I then looked at the effects of alcohol. I actually track my consumption of caffeine and alcohol as much as I can remember on the alcohol side. And you would think it has an effect, but actually it did not. And what’s interesting is that the days where I consumed the most beverages were the days I played soccer. You go out after matches for a drink so it was interesting.
So what did I learn? I learned that oxaloacetate works but only in conjunction with intense interval exercise like soccer. Based on my stress levels of the week, Mondays suck, weekends are awesome. Alcohol didn’t have an effect. Travel seems to negatively affect things.

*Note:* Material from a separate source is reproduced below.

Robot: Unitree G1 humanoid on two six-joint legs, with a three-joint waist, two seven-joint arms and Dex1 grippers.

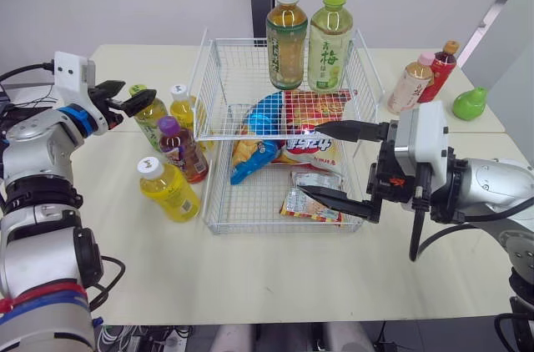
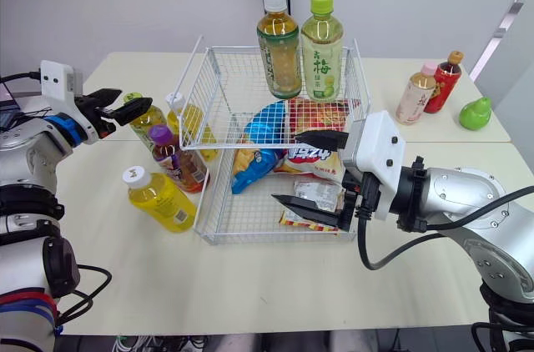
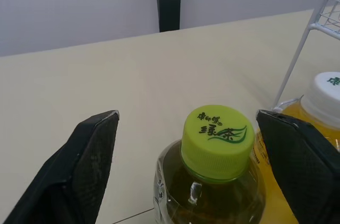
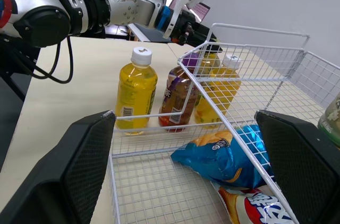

As we saw devices are never going to be 100% accurate or even 95%, so we shouldn’t get to worried about that. So long as you can identify the trends, and it helps you out, and you gain insights from it it’s great.
And lastly failure equals fails, so my experiment failed at one point, but it does give you some valuable data that you can use and perhaps change and look at your data in other ways.
And what am I going to do next? I’m looking at other ways of collecting some of this glucose data. They have continuous monitors that will collect data 24/7 so then I can see effects related to other aspects of my life. I want to look at sitting versus standing and how that relates to glucose. I want to look at other supplements other than oxaloacetate that have effects, or have been known to have some effects on glucose levels. And I also want to look at environmental impact, for example air quality indoors or outdoors or being outside more have an effect on my glucose.
So I’m still very much in the throes of this experiment and I hope to continue with it and this time if you have any questions, comments, feedback I would love to hear them.